## EXERCISE INSTRUCTIONS
Exactly retype the lines of the material from its first line to the line with "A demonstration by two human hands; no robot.", including both.
***
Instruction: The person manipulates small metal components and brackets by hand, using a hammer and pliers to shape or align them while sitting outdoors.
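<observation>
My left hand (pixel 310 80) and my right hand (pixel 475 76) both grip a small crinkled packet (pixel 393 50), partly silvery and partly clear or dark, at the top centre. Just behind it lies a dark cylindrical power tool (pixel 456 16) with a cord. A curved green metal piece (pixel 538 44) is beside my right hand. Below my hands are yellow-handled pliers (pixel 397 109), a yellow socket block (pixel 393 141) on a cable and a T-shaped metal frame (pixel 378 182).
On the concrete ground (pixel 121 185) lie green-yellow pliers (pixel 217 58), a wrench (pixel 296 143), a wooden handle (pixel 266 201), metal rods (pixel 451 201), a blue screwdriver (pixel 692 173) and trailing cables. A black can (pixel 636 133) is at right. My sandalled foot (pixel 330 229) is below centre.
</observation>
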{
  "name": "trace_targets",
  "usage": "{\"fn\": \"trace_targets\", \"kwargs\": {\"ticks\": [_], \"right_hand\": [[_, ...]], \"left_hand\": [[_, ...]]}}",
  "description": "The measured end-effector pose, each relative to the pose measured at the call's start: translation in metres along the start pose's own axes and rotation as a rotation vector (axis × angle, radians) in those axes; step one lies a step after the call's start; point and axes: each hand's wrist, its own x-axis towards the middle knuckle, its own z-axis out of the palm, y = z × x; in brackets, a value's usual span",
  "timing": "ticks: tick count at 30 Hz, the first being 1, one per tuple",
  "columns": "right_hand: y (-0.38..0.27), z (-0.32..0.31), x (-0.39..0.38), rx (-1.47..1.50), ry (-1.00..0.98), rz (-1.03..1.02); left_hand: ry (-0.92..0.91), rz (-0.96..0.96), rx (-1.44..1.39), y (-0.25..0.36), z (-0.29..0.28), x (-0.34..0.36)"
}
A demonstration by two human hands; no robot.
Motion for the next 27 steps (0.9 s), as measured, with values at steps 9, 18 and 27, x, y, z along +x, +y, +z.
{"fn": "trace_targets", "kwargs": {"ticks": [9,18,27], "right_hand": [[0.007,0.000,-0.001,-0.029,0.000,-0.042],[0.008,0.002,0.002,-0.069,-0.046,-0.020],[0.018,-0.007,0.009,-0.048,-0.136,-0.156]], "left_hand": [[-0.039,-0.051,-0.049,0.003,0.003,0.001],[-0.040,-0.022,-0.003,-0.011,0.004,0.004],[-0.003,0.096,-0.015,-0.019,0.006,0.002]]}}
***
## EXERCISE ANSWER
Instruction: The person manipulates small metal components and brackets by hand, using a hammer and pliers to shape or align them while sitting outdoors.
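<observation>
My left hand (pixel 310 80) and my right hand (pixel 475 76) both grip a small crinkled packet (pixel 393 50), partly silvery and partly clear or dark, at the top centre. Just behind it lies a dark cylindrical power tool (pixel 456 16) with a cord. A curved green metal piece (pixel 538 44) is beside my right hand. Below my hands are yellow-handled pliers (pixel 397 109), a yellow socket block (pixel 393 141) on a cable and a T-shaped metal frame (pixel 378 182).
On the concrete ground (pixel 121 185) lie green-yellow pliers (pixel 217 58), a wrench (pixel 296 143), a wooden handle (pixel 266 201), metal rods (pixel 451 201), a blue screwdriver (pixel 692 173) and trailing cables. A black can (pixel 636 133) is at right. My sandalled foot (pixel 330 229) is below centre.
</observation>
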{
  "name": "trace_targets",
  "usage": "{\"fn\": \"trace_targets\", \"kwargs\": {\"ticks\": [_], \"right_hand\": [[_, ...]], \"left_hand\": [[_, ...]]}}",
  "description": "The measured end-effector pose, each relative to the pose measured at the call's start: translation in metres along the start pose's own axes and rotation as a rotation vector (axis × angle, radians) in those axes; step one lies a step after the call's start; point and axes: each hand's wrist, its own x-axis towards the middle knuckle, its own z-axis out of the palm, y = z × x; in brackets, a value's usual span",
  "timing": "ticks: tick count at 30 Hz, the first being 1, one per tuple",
  "columns": "right_hand: y (-0.38..0.27), z (-0.32..0.31), x (-0.39..0.38), rx (-1.47..1.50), ry (-1.00..0.98), rz (-1.03..1.02); left_hand: ry (-0.92..0.91), rz (-0.96..0.96), rx (-1.44..1.39), y (-0.25..0.36), z (-0.29..0.28), x (-0.34..0.36)"
}
A demonstration by two human hands; no robot.

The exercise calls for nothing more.